◆ **ACTION ITEM**: Return nothing but the lines from the one with "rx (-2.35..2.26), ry" through the one with "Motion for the" in the data below, word for word and without pictures.

◆ **GIVEN DATA**:
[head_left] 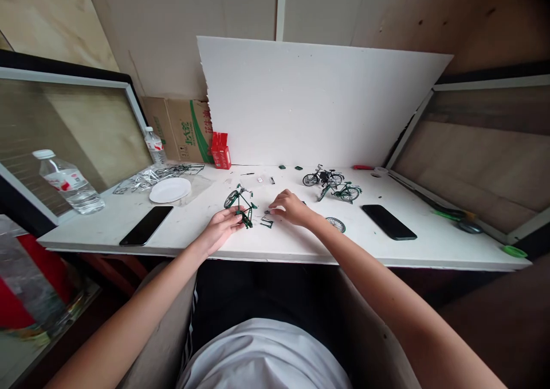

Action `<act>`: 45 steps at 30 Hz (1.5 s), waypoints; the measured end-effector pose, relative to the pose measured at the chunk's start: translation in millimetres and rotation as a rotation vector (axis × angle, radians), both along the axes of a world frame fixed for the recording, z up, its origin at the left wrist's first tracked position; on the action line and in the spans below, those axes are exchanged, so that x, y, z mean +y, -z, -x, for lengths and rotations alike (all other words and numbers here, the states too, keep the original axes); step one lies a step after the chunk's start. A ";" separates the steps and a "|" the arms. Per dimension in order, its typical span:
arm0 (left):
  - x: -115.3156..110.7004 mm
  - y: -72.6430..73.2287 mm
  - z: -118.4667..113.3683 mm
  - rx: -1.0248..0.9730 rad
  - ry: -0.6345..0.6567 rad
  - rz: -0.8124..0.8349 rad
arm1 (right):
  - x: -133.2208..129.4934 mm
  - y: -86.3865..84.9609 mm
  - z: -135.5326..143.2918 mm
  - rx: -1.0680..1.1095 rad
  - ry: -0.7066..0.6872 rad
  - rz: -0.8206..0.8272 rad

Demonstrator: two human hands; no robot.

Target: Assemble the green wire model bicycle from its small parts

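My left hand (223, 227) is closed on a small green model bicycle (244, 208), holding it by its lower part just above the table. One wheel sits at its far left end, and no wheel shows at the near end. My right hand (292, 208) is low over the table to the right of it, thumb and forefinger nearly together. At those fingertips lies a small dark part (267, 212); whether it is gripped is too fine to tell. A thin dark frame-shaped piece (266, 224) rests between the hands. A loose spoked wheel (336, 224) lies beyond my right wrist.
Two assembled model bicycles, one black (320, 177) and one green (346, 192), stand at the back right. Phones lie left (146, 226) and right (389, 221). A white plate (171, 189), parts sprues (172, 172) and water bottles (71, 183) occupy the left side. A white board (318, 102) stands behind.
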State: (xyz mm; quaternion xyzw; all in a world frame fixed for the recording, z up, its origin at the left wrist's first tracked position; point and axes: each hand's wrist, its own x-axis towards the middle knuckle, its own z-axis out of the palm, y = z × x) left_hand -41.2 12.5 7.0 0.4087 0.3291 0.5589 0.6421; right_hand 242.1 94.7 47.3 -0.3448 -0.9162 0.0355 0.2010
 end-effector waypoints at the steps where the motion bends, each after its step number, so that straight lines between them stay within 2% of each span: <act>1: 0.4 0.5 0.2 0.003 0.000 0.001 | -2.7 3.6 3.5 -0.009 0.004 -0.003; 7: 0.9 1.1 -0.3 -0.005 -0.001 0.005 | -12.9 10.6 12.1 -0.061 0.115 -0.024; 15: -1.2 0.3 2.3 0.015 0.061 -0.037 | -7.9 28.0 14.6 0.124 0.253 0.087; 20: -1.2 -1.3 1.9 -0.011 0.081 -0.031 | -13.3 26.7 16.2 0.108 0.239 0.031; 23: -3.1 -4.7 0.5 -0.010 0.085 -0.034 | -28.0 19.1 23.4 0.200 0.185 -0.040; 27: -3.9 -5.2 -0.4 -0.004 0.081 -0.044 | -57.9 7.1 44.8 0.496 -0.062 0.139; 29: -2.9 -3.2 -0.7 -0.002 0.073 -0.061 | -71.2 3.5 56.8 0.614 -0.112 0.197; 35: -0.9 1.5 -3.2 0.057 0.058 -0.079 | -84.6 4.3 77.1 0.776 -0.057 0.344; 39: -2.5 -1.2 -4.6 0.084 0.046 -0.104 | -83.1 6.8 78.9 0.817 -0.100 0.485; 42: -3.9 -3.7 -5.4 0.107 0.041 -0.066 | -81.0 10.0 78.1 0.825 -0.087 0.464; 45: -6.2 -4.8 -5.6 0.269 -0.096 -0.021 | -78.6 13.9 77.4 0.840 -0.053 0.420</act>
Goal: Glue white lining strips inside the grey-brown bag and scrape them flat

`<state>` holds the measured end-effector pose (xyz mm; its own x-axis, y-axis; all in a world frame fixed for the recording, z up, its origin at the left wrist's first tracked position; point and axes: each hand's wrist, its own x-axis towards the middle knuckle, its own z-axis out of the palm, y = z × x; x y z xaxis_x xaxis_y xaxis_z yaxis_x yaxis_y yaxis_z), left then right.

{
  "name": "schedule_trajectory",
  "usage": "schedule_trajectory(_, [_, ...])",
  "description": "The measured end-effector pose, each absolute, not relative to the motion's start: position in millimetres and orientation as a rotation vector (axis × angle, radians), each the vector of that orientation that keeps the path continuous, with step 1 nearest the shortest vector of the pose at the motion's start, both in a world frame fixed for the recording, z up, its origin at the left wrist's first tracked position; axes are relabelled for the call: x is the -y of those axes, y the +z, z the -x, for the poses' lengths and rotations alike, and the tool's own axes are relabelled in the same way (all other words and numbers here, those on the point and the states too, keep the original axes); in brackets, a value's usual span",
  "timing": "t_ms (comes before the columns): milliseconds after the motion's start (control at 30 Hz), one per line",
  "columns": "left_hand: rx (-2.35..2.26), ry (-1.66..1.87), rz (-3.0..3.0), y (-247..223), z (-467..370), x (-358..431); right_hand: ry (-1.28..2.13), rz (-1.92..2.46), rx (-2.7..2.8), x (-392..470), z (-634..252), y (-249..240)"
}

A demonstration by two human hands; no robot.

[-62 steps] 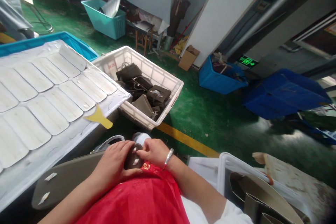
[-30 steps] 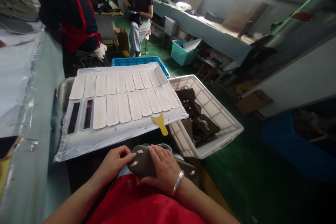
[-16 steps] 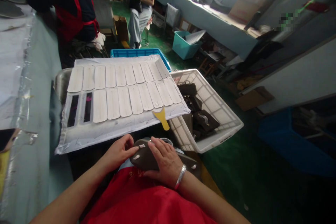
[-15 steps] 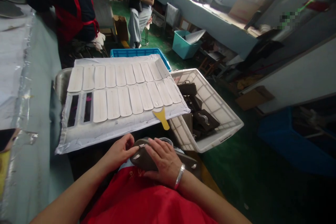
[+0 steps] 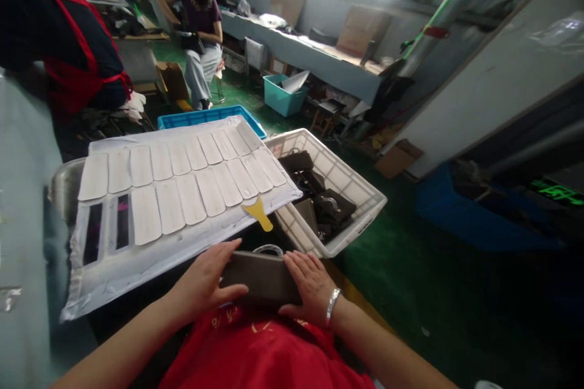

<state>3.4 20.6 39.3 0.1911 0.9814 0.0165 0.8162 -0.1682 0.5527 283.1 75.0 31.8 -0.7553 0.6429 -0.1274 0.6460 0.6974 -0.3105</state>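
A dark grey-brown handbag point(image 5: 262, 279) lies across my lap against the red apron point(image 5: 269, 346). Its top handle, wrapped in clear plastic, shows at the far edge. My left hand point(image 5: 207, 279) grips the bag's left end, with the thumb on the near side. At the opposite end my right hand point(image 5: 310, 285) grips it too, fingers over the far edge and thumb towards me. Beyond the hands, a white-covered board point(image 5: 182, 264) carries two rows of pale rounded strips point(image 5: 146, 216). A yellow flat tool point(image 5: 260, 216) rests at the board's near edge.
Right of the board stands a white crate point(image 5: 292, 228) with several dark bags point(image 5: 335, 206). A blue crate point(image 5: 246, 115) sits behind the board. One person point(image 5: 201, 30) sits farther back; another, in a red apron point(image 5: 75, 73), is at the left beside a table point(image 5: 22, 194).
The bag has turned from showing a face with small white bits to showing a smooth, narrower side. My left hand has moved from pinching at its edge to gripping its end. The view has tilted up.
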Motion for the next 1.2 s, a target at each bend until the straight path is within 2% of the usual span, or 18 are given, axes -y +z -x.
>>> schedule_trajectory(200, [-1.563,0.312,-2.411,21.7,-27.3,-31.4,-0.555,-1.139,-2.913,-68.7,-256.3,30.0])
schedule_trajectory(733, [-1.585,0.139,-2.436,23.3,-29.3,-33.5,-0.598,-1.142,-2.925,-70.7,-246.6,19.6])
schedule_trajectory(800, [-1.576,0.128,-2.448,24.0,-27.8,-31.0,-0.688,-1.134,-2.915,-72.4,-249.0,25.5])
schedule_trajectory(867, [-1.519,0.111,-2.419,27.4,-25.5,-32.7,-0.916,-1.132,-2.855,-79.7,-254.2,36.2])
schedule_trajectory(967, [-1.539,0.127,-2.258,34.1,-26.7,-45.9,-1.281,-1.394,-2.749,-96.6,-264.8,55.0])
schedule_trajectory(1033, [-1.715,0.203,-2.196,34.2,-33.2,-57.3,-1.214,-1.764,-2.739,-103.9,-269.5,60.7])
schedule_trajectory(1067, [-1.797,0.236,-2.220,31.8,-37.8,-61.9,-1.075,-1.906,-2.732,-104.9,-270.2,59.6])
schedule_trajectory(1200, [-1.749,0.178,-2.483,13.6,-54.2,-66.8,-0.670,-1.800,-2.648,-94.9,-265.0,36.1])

◆ **RESULT**:
  "columns": "left_hand: rx (-2.35..2.26), ry (-1.66..1.87), rz (-3.0..3.0), y (-247..223), z (-467..370), x (-358..431); right_hand: ry (-1.28..2.13), rz (-1.92..2.46), rx (-2.7..2.8), x (-392..470), z (-634..252), y (-249..240)"
}

A demonstration by two human hands; no robot.

[-62 steps] 
[-30 steps] 
[-16 steps] 
[-15 steps] 
[+0 steps] 

<state>3.4 20.6 39.3 0.1911 0.9814 0.0165 0.8162 -0.1682 0.5527 283.1 75.0 31.8 -0.7553 0.6429 -0.1274 0.6460 0.6974 -0.3105</state>
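A dark grey-brown handbag point(image 5: 262, 279) lies across my lap against the red apron point(image 5: 269, 346). Its top handle, wrapped in clear plastic, shows at the far edge. My left hand point(image 5: 207, 279) grips the bag's left end, with the thumb on the near side. At the opposite end my right hand point(image 5: 310, 285) grips it too, fingers over the far edge and thumb towards me. Beyond the hands, a white-covered board point(image 5: 182, 264) carries two rows of pale rounded strips point(image 5: 146, 216). A yellow flat tool point(image 5: 260, 216) rests at the board's near edge.
Right of the board stands a white crate point(image 5: 292, 228) with several dark bags point(image 5: 335, 206). A blue crate point(image 5: 246, 115) sits behind the board. One person point(image 5: 201, 30) sits farther back; another, in a red apron point(image 5: 75, 73), is at the left beside a table point(image 5: 22, 194).
The bag has turned from showing a face with small white bits to showing a smooth, narrower side. My left hand has moved from pinching at its edge to gripping its end. The view has tilted up.
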Motion for the next 1.2 s, a target at each bend until the straight path is within 2% of the usual span, or 18 are given, axes -y +z -x.

The output as shown is complete.